Forum Moderators: skibum
The same goes with Amazon.com vs. Google AdSense. Do your visitors buy stuff? Is your site niche a high-paying niche in AdSense? Are you able to pick out specific products that your visitors have a high likelyhood of being interested in? How much work do you want to put into it? Do you mind only getting paid once a quarter?
Why not put both up and see which does better?
There is no simple answer. If you're looking to be an amazon affiliate by throwing up a few banners and links, or creating a shopping site that looks like every other amazon shopping site, then you won't make much from amazon. If you just throw up a unfocused web site and expect tons of traffic to generate AdSense income for you, then you will probably be disappointed in that too.
This isn't a get rich quick scheme without a lot of planning, work, experimentation, and learning.
With Amazon, I feel more in control. I make a change or two, and I can usually observe "rational" effects. Amazon makes more sense to me.
Adsense, on the other hand, is like a "black box." Why it behaves the way it does is more often an unfathomable mystery.
With Amazon ads, icons, and links, I can specify exactly what, when, and where. With Adsense ads, I can specify the where, not always the when (when PSAs or blanks show instead of ads), and to only a limited extent the what.
At one of my sites, I get about ten times as many Amazon clicks (not necessarily conversions) as I do Adsense clicks. I am able to nudge the Amazon "CTR" upward, but the Adsense CTR seems to be largely beyond my ability to affect it much. I understand how and why my Amazon clicks are as high as they are, but I am confounded why my Adsense click counts remain so low.

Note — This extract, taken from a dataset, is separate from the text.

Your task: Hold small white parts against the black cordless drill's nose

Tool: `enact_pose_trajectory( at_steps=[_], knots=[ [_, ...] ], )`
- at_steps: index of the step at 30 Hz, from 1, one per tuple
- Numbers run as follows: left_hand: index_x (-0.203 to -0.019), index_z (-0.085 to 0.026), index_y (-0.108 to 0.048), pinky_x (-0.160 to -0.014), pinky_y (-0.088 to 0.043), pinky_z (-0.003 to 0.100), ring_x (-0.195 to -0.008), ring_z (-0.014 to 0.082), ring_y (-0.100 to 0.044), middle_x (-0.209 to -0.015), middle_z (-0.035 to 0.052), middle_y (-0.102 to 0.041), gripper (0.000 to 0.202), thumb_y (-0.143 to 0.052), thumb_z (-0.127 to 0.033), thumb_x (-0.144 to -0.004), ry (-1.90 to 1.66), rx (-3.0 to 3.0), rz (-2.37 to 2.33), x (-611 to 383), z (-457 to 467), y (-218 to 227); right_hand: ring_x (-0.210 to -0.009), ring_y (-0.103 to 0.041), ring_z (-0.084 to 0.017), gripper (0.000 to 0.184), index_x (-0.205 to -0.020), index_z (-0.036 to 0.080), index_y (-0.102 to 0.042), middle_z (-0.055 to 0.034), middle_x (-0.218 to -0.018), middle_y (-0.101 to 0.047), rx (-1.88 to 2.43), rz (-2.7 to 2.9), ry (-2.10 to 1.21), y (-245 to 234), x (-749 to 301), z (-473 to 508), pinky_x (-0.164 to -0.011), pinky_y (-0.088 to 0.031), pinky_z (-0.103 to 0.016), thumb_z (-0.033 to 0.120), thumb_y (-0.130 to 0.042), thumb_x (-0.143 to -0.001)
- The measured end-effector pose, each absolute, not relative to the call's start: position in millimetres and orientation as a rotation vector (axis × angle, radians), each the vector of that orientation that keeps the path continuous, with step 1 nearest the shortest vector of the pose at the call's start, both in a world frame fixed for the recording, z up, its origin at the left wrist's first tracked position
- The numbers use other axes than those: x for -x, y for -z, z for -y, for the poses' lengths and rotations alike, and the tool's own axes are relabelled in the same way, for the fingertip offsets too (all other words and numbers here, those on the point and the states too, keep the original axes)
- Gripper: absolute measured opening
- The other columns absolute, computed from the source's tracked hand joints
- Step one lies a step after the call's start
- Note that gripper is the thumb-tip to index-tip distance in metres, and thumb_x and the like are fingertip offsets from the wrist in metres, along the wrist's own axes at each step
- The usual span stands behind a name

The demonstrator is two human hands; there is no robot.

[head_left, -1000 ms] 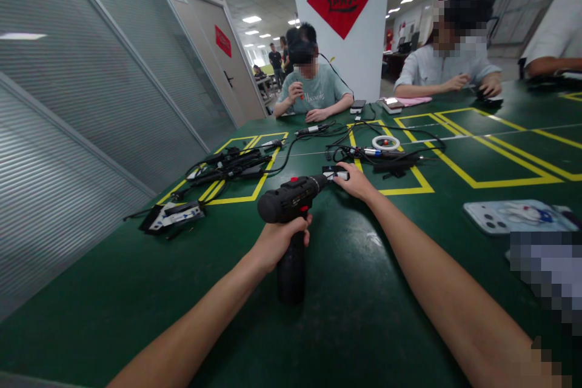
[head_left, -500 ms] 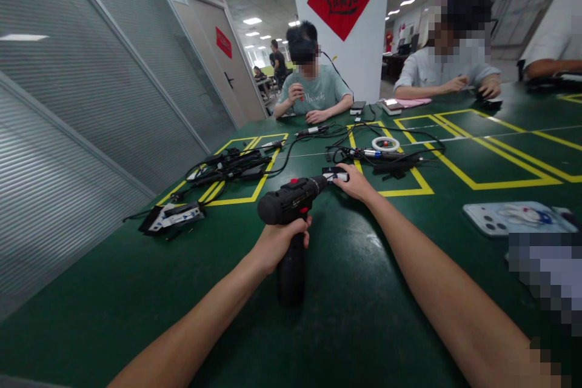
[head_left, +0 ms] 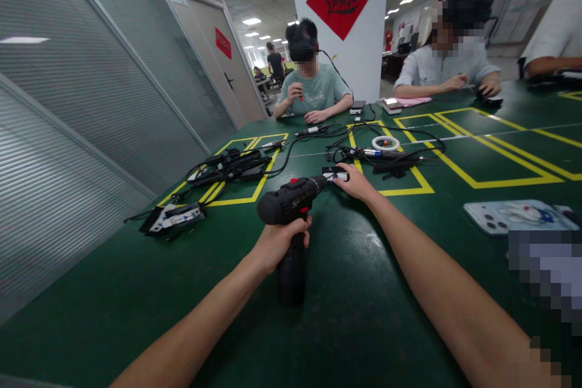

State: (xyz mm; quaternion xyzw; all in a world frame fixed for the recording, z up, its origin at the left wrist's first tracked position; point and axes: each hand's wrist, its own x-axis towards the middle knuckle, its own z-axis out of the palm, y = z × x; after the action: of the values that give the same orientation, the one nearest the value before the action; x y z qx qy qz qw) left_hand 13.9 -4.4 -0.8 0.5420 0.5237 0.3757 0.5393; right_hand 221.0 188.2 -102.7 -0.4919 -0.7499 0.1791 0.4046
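Note:
A black cordless drill (head_left: 284, 205) with red switches stands upright on the green table (head_left: 382, 309), its chuck pointing away and to the right. My left hand (head_left: 282, 242) is wrapped round its grip just below the trigger. At the drill's tip lies a small black-and-white piece (head_left: 335, 174) whose kind I cannot make out. My right hand (head_left: 354, 183) has its fingers closed on the right end of that piece. Where the drill's tip meets the piece, the contact is too small to tell.
Tangled black cables and adapters (head_left: 236, 163) lie at left, beside a packet (head_left: 175, 218). Beyond my right hand are soldering-iron-like tools (head_left: 382, 154) and a white ring (head_left: 385, 143). A phone (head_left: 518, 218) rests at right. Two people (head_left: 313, 88) (head_left: 448, 66) sit across the table.

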Motion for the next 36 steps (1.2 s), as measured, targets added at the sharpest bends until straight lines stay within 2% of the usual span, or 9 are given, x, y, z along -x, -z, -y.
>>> enact_pose_trajectory(
  at_steps=[36],
  knots=[
    [-0.083, -0.014, -0.058, -0.058, -0.037, 0.026, -0.055, 0.0137, -0.051, -0.056, 0.0012, -0.057, 0.012, -0.053, -0.022, -0.076, -0.879, -1.295, -1.26, -14.6, 4.0, 0.7, -0.11, -0.054, -0.023, 0.05, -0.125, 0.021, -0.054, -0.0093, -0.12, -0.055, 1.223, 1.884, -0.453, 105.8, -220.3, -191.2, -0.099, -0.042, -0.037, 0.036, -0.063, -0.079]
  ],
)
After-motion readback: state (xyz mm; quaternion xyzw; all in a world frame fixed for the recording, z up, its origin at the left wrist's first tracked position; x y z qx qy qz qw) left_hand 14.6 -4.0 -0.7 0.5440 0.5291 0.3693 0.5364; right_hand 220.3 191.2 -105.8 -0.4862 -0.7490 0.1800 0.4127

With Adsense, I have to worry about clicking on my own ads, or about others committing click fraud. With Amazon, I don't have this constant fear that I could be booted from the program at any time.
Adsense is seductive. Its near real-time data and richer set of channel and other controls and reporting options encourage endless, real-time tinkering. With no channel options and only next-day, once-a-day statistics, Amazon somehow seems less "sexy". (I check my "boring" Amazon stats first thing in the morning, then I'm done with it. With Adsense, and like so many other people, I check my stats many times a day.) Compared to the lively and interesting Adsense forums, WW's Amazon and affiliate marketing forums are less active, seem dull.
Give both a try. But there's more important things in a lasting relationship than the "sex". Don't be surprised if over time you become more devoted to Amazon.
If your web pages do a good job of pre-selling your items to the first group or people, then they will ignore the AdSense ads and click through to amazon to buy the items. The products you feature have to be competitive and you have to have information on your site that will satisfy their needs so they want to click through and buy.
With the second group, if you have a really good deal for them, they may click through to amazon right away and buy. If they're not in a buying mood at all, they read your content and filed it away perhaps for future reference. Now they're still curious, they see your AdSense ads, one catches their eye, and they're off.
With amazon and AdSense on the same site, you can make money from both groups of visitors. If you'd like to block other amazon affiliates ads from showing up in your AdSense ads, then you can block those with the AdSense filter.
Some sites do well by writing their own reviews, focusing on products of interest to their target audience. I do. Quite a few of the people who post on the Amazon Associates forum (at Amazon, not here) do too.
Depends on what you want to do.
There are people using the Amazon datafeed to earn a very nice living. But there are many more who are making pocket change.
To take this discussion back to the original question, if you are able to get good traffic, and even better if you aren't paying for it, you can build both AdSense and Amazon links into a site and do well. You can do that with the datafeed, or with a hand-crafted site....
Zygoot - if you can say, 2k on how much traffic?
My website gets about 13k unique visitors a day but the Amazon links are only placed on a very small part of my website. The bulk of the $2,000 was made during Jan-Feb. Since March Amazon sales have dropped dramatically :(
The Q1 2005 Amazon report shows about 12,000 clicks and a few percent of those bought something at Amazon.